Михаил смотрел на игумена , и ему становилось страшно. Холодом сжималось сердце при виде монаха. Он был еще молод, но морщины на его лице- свидетели страшной его жизни. Игумен сверкнул глазами, с его покрытой головы упал на плечи капюшон . Оказалось , он совсем еще молод, даже легкая седь не коснулась его иссиня-черных, словно вороньего крыла кудрей. Стать в нем крылась молодецкая, оттого и огнь в очах. Скрывал он истинный облик свой одеждами монаха, но открылся беглому путнику, открылся, и сразу потемнели его глаза. Михаил опешил. Он глядел на игумена и понимал, что тот - его ровесник, лет так тридцати с небольшим. Что ж он тут жизнь загубил? Отдал себя в иночество? Дал монашеский обет? Не посмел Михаил заговорить - промолчал. Игумен, глянув в крохотное оконце кельи, сказал вдруг:
-Было время, когда ветер трепал гриву моего коня, рвал подол юбки милой матери, развевал бороду отца. Жизнь протекала в труде постоянном и тяжелом . Но ни ропота, ни вздоха не вырвалось из юной груди моей, а все потому, что были у меня отец мой и моя матушка.
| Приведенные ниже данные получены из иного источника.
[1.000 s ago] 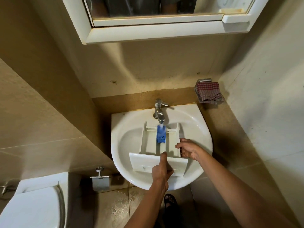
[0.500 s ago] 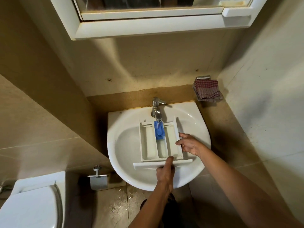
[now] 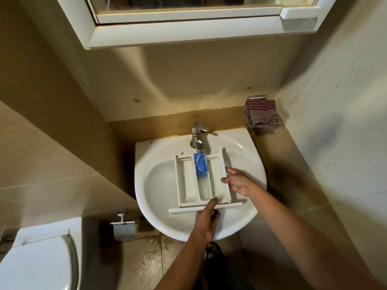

Другой жизни не было, о  ином не помышлял. Заковали отца в цепи, увели мать… Тогда поднялся великий плач, и скорбь по селенью пронеслась…И тогда познал я жизнь другую, лихую, да никчемную… - голос игумена сорвался и рассеялся в тишине кельи. Михаил, не отрываясь ,смотрел на него, глаза его, не мигая, ловили каждое еле уловимое движение. Из смиренного обетом старца игумен превратился в живой всеобъемлющий огонь. С губ Михаила сорвалось лишь:
- Отец Владимир…
-Теперь Отец Владимир, тогда – убийца, вор, разбойник, самый безбожный человек. Кто мог унять пламя разбуженное болью потерь? Я убивал человека и плакал над его хладным телом, молился за него, хотел и себя порешить…Все, кто отнял у меня дорогое, поплатились, мать и отец отмщены…Чего же более? А тут то и настал час собственной расплаты. Понял, что месть моя бессмысленна, меня ищут, ждет смерть по закону. Осознал, что через все эти смерти я уподобился своим же обидчикам, обидчикам матери , отца, сестры, братьев… Куда было идти? Что оставалось делать? Но меня находили- сбегал из участков, бежал из обозов, отправлявшихся на виселицу, оставляя на каждом своем шагу новые и новые смертные грехи. Однажды мне не удалось скрыться. Привезли на рудники. Решили, что тут силы последние потеряю, там уж и разговор короток. Тяжело было, сам знаешь, поди. Знал, могу бежать, нужна лишь одна последняя капля мужества, смелости и последняя жертва… Бежал. Бежал по полю, тайге, болотам. Зима. И вот, когда я почувствовал, что последние силы выходят из меня, я оказался у дверей этого монастыря…Никто так и не узнал о моем прошлом, скрыть все оказалось мне под силу. Но совесть, но сердце… Нет, я все тот же… Я знаю это, и мне страшно, что может наступить такой день, в который я уйду от сюда, уйду и не вернусь. И уже никто не увидит меня. Больше никому не принесу страданий. Молю Бога, в которого неистово верую теперь, чтоб в тот день Он удержал меня от безумия…- игумен замолчал , накинул на голову капюшон и, не взглянув на Михаила, отошел к окну. В келье всё смолкло Наконец игумен промолвил негромко:
-Уходи… Оставаясь тут, ты будешь долго, еже ли не до смерти напоминать мне о былом, но и в миру тебе жизни нет. Сыщи другую обитель, да прими иночество, быть может , грех твой не так велик ,и ты замолишь его, но и меня не вспомнишь.- Отец Владимир сел за стол, но не поднял глаз на беглеца:
-Как вас в миру звали? – спросил Михаил несмело. Игумен ответил не сразу.
-Гавриилом… Не гоже человеку носить святые имена, Михаил, грех людской не позволяет оправдать их святость.
В этот момент в келью вошел Глеб, Он что-то сказал Михаилу, зажег новые свечи на иконостасе в углу и, подойдя к игумену, робко спросил: «Что прикажете, святой Отче?»
Но ответа не последовало. Глянул Глеб, а уж тот не дышит. Началась тут беготня, набежали в келью иноки, натолпились послушники; Глеб стоял рядом с Михаилом и вторил: «По истине, святой был человек, святой…»
Михаил на это промолчал. Через минуту промолвил: «Он позволил мне остаться».